**Task:** The answer must reproduce all of the data below exactly and contain no images.

**Collected material:**
______
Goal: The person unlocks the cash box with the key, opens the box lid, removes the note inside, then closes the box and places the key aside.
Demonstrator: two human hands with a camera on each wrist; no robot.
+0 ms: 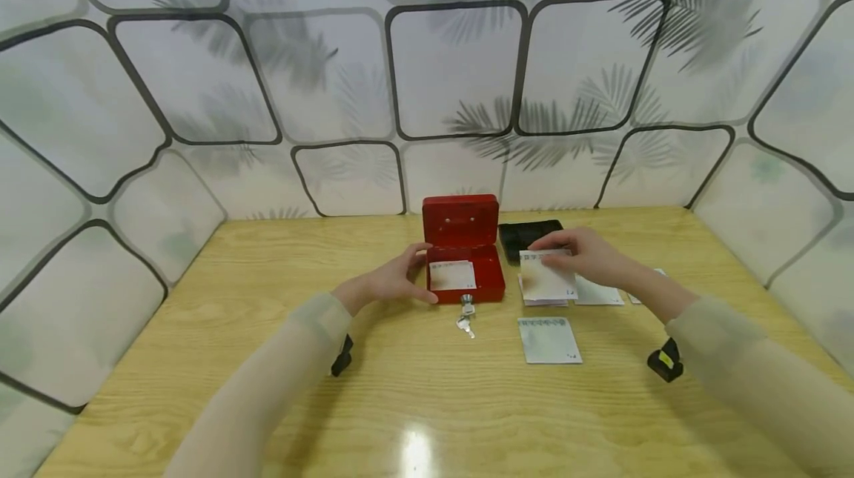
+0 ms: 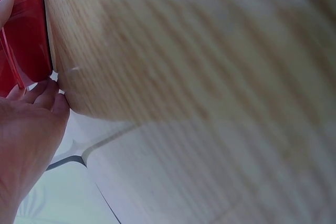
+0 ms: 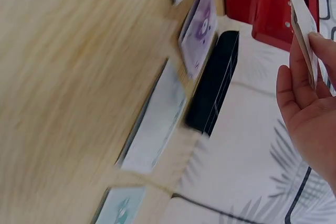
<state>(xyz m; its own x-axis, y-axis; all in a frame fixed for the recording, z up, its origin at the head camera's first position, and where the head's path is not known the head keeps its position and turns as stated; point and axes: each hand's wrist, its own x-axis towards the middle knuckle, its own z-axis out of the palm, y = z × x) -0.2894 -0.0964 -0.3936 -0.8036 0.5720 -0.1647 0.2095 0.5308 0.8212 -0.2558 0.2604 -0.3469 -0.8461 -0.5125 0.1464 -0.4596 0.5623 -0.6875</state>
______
**Solution to this exercise:**
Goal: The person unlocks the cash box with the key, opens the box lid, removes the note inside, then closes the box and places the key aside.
Demonstrator: two human hands with a camera on each wrist; no robot.
+0 ms: 
+0 ms: 
+0 ms: 
<state>(xyz m; its own x-axis, y-axis; all in a frame fixed for the recording, z up, its origin at the head camera's first position, and where the head's path is not known the head keeps its position and turns as stated; point and axes: each hand's wrist, its own x-axis towards the middle knuckle, its own z-axis out of the palm, y = z × x) -0.2894 -0.0964 -0.3936 -0.8036 0.5720 -0.1647 0.2095 0.5308 0.8212 -0.2558 0.2604 -0.3469 -0.8461 -0.5125 0.1464 -0.4596 0.5623 -0.6875</state>

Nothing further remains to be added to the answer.